▸ What you are asked to do:
Once you reach the end of the data, transcribe all of it exactly.

>>>

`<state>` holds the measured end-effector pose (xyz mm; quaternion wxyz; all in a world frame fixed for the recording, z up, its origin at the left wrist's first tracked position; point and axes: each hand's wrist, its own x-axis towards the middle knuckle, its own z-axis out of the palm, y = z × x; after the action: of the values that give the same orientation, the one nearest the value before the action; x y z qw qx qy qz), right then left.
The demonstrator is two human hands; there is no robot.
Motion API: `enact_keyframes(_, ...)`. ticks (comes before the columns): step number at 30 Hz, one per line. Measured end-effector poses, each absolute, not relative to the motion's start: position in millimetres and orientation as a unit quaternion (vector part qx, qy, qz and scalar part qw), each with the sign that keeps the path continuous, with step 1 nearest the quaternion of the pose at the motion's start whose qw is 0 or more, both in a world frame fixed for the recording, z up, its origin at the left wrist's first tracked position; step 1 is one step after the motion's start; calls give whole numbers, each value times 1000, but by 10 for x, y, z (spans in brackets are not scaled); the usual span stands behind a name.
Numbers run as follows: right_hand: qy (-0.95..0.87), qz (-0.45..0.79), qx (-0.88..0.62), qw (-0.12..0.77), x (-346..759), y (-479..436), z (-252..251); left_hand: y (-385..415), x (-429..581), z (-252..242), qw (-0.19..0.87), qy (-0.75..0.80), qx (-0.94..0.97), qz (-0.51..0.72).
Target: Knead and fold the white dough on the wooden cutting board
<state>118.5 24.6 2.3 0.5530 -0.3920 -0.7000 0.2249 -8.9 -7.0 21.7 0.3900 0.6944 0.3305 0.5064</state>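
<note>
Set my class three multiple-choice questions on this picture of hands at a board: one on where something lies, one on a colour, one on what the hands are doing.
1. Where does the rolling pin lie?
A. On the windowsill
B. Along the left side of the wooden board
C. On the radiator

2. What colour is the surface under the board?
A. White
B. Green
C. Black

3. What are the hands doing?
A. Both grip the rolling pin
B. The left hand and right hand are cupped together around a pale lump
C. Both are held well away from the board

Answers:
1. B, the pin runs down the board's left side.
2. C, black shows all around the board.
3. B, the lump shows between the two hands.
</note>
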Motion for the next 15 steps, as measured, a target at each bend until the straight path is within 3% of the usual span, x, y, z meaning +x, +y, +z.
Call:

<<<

▸ Exercise output:
`<state>` holds the measured end-effector pose (xyz mm; quaternion wxyz; all in a world frame fixed for the recording, z up, its origin at the left wrist's first tracked position; point and axes: each hand's wrist, its own x-axis towards the middle knuckle, its own z-axis out of the palm, y = z × x; after the action: of the values that give the same orientation, the one nearest the value before the action; x y z qw qx qy qz), right then left.
The demonstrator is two human hands; there is no robot.
Motion API: `enact_keyframes(_, ...)`. ticks (comes before the columns): step number at 30 Hz, one per line. Measured end-effector poses, each absolute, not relative to the motion's start: position in millimetres and orientation as a unit quaternion (vector part qx, qy, qz and scalar part qw), each with the sign that keeps the path continuous, with step 1 nearest the quaternion of the pose at the motion's start whose qw is 0 or more, both in a world frame fixed for the recording, z up, its origin at the left wrist's first tracked position; step 1 is one step after the motion's start; calls give whole numbers, each value times 1000, but by 10 for x, y, z (spans in brackets are not scaled); the usual span stands behind a name.
Numbers run as follows: right_hand: qy (-0.95..0.87), qz (-0.45..0.79), qx (-0.88..0.62), qw (-0.12..0.77), x (-346..759), y (-479..436), z (-252..251); left_hand: y (-385..415), x (-429..581), z (-252..242), qw (-0.19..0.87), qy (-0.75..0.80), qx (-0.94..0.97), qz (-0.51..0.72).
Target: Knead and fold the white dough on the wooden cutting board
<state>118.5 24.6 2.3 0.5530 -0.3920 -0.7000 0.2249 -8.9 -7.0 21.7 0.3900 0.6944 0.3305 0.5064</state>
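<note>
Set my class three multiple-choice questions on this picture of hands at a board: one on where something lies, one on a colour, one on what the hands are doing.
1. Where does the rolling pin lie?
A. On the windowsill
B. Along the left side of the wooden board
C. On the radiator

2. What colour is the surface under the board?
A. White
B. Green
C. Black

3. What are the hands doing?
A. Both grip the rolling pin
B. The left hand and right hand are cupped together around a pale lump
C. Both are held well away from the board

Answers:
1. B, the pin runs down the board's left side.
2. C, black shows all around the board.
3. B, the lump shows between the two hands.
</note>
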Motion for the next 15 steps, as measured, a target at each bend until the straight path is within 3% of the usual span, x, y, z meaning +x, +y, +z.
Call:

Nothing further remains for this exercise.